Sheridan’s Nourjahad is the favorite of the Persian sultan Schemzeddin, who would like to appoint him as “first minister” but must establish that he is worthy, innocent of the faults imputed to him by court advisors: “youth,” “avarice,” “love of pleasure,” and “irreligion” (Weber 1812:693). Schemzeddin tests Nourjahad by asking him what he would like if his every desire could be satisfied, and Nourjahad’s response confirms the advisors’ suspicions:

I should desire to be possessed of inexhaustible riches; and, to enable me to enjoy them to the utmost, to have my life prolonged to eternity, [disregarding] hopes of Paradise [in order to] make a paradise of this earthly globe while it lasted, and take my chance for the other afterwards.

(Weber 1812:694)

Nourjahad elicits the sultan’s rebuke, and that night he is visited by his “guardian genius” who fulfills his desire for wealth and immortality, although with the proviso that any vice he commits will be “punished by total privation of [his] faculties,” lasting “for months, years, nay for a whole revolution of Saturn at a time, or perhaps for a century” (ibid.:695).

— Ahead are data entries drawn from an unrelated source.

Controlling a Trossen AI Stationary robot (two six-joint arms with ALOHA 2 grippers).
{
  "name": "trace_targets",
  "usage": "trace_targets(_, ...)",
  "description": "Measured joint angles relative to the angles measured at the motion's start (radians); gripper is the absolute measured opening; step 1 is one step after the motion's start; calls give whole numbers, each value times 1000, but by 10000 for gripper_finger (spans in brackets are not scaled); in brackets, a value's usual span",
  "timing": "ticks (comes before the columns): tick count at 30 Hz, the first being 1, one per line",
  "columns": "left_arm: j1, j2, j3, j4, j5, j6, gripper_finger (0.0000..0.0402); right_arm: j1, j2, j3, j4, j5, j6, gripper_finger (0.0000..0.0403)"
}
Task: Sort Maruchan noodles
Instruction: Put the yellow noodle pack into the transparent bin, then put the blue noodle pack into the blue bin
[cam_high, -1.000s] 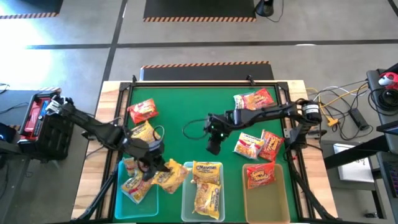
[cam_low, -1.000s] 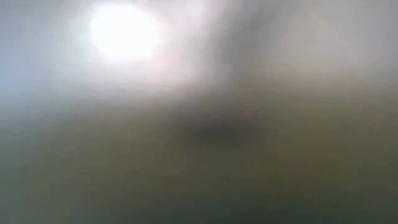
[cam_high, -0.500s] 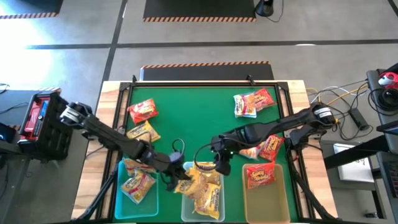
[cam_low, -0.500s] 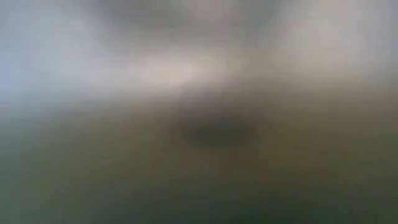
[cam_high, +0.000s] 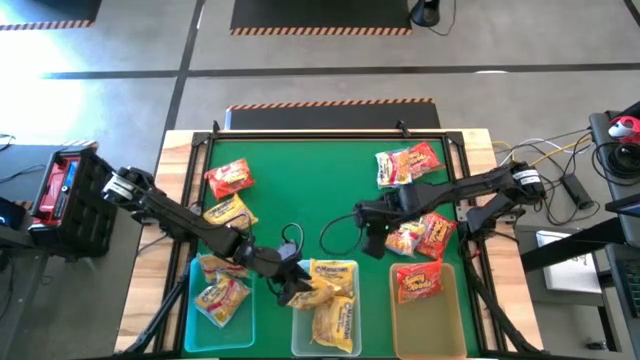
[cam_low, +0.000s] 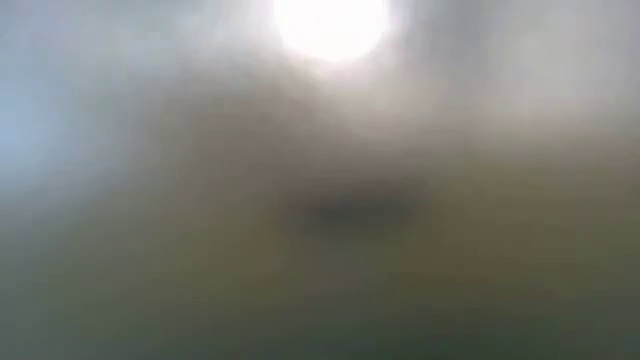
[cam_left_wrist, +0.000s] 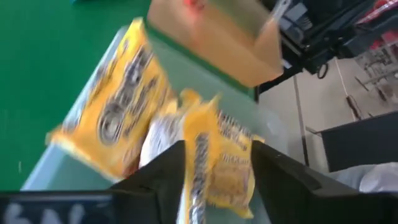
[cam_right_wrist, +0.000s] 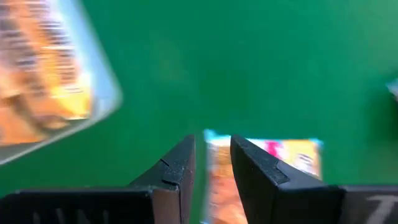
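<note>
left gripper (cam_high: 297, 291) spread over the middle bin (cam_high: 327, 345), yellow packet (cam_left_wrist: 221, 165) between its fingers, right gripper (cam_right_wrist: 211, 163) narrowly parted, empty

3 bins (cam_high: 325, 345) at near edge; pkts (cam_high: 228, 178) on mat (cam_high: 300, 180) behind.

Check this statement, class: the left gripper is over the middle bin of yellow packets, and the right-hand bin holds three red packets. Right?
One detail is wrong. In the high view the right-hand bin holds one red packet, not three. The left gripper is indeed over the middle bin of yellow packets.
</note>
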Motion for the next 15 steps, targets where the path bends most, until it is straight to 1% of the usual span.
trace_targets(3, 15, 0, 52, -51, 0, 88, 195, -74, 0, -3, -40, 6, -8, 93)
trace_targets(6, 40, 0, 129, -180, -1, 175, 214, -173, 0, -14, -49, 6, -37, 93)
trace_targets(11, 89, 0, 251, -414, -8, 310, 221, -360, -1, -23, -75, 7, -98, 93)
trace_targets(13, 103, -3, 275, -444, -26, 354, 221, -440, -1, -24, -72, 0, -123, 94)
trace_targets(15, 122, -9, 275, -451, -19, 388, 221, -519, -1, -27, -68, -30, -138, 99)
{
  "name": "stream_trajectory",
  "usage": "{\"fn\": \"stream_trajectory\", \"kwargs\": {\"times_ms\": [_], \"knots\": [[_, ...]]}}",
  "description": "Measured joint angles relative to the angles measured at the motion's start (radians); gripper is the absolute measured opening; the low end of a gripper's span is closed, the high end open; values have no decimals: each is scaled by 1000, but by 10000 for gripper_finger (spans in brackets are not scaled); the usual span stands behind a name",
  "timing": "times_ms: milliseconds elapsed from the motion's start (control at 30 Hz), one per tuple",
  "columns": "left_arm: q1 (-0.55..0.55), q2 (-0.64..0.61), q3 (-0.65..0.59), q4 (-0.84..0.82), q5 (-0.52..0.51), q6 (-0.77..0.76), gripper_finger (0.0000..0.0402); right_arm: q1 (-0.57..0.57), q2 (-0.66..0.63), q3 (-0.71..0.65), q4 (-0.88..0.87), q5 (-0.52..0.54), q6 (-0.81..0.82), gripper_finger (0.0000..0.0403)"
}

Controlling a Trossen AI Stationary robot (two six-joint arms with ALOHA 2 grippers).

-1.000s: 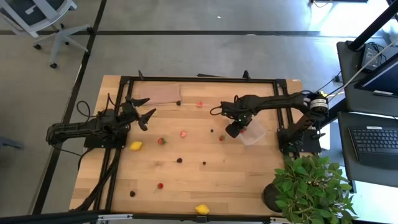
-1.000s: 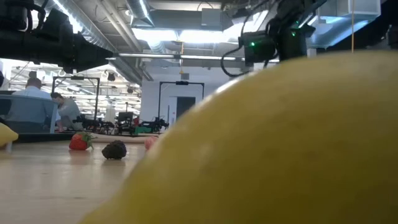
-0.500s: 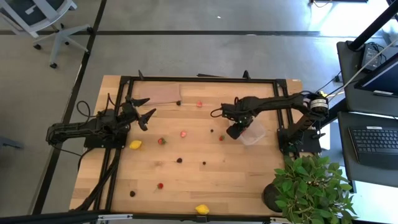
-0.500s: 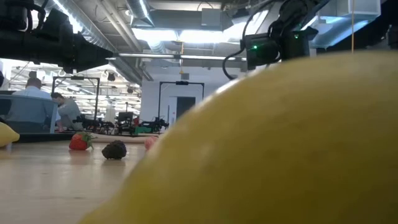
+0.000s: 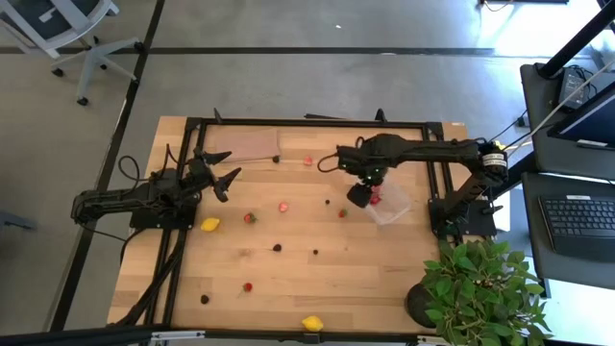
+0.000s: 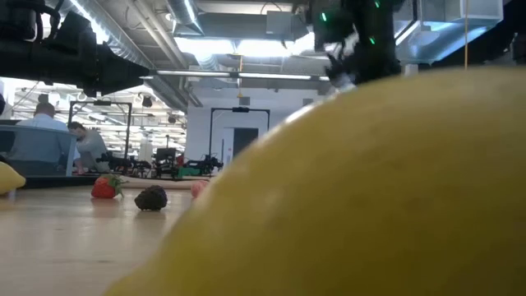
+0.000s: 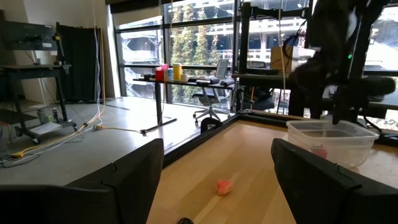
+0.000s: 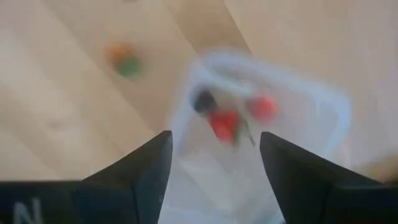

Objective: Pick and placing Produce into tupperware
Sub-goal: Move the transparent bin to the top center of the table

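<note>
L side first: left claw (image 5: 223, 176) hangs low over the desk (image 5: 288, 269) near the brown sheet (image 5: 242, 144), arm stretched flat along the L rail, fingers spread wide w/ nothing between them; we judge it parked, waiting its turn. Just below it a yellow lemon (image 5: 209, 225), then a strawberry (image 5: 249, 218) and another (image 5: 283, 207) toward mid-desk. Dark berries lie apart, e.g. one (image 5: 277, 247) near centre; a red piece (image 5: 247, 286) and a second lemon (image 5: 312, 323) sit by the near edge, the latter so close to the low cam that it fills most of that view. A pale red piece (image 5: 308, 160) sits up by the far rail. Moving R: one more strawberry (image 5: 342, 212) lies just beside the tupperware (image 5: 389, 204), still loose. Right claw (image 5: 363, 195) sits over the tub's L edge, arm reaching in from the R mount w/ elbow bent, wrist pointing down. In its wrist view the fingers (image 8: 140, 171) stand apart w/ nothing held, and the tub below shows red pieces (image 8: 224, 122) plus a dark berry (image 8: 203, 101) inside, so we read this as a drop just made into the tub. Tub sits close to the R arm's base, prob. so that arm has a short carry. Most produce still out on the desk; early in the job by our reckoning.
</note>
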Motion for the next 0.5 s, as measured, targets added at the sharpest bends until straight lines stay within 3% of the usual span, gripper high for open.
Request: {"fn": "stream_trajectory", "kwargs": {"times_ms": [200,367,500], "knots": [[0,0,0,0,0,0,291,36,-1,81,212,1,-155,245],[0,0,0,0,0,0,291,82,5,34,402,-45,-388,245],[0,0,0,-1,0,0,291,117,40,-26,422,-53,-432,245]]}}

Nourjahad forgets this punishment, further alienates Schemzeddin by devoting himself to “nothing but giving loose to his appetites” (ibid.:698), and performs three immoral acts which are each punished by long periods of deep sleep. While indulging himself “with an unbounded freedom in his most voluptuous wishes,” Nourjahad, “for the first time, got drunk,” whereupon he sleeps over four years (ibid.:700); then he invents a “celestial masquerade” in which he orders “the women of his seraglio to personate the houris,” while {179} “he himself would needs represent Mahomet; and one of the mistresses whom he loved best […] Cadiga, the favourite wife of the great prophet,” for which “wild and profane idea” he sleeps forty years (ibid.:705); finally, when his “appetites palled with abundance,” he begins to delight in “cruelty” and brutally kills Cadiga, thereafter sleeping twenty years (ibid.:710). Upon waking Nourjahad reforms and embarks on a vast program of philanthropy, so profoundly regretting his wealth and immortality that his guardian genius reappears to take them away. It is subsequently revealed that Nourjahad’s “adventure […] was all a deception” (ibid.:719), he did not actually kill Cadiga, he was never wealthy or immortal, and only fourteen months have passed, not more than sixty years. Schemzeddin had invented everything to bring about his favorite’s moral reformation.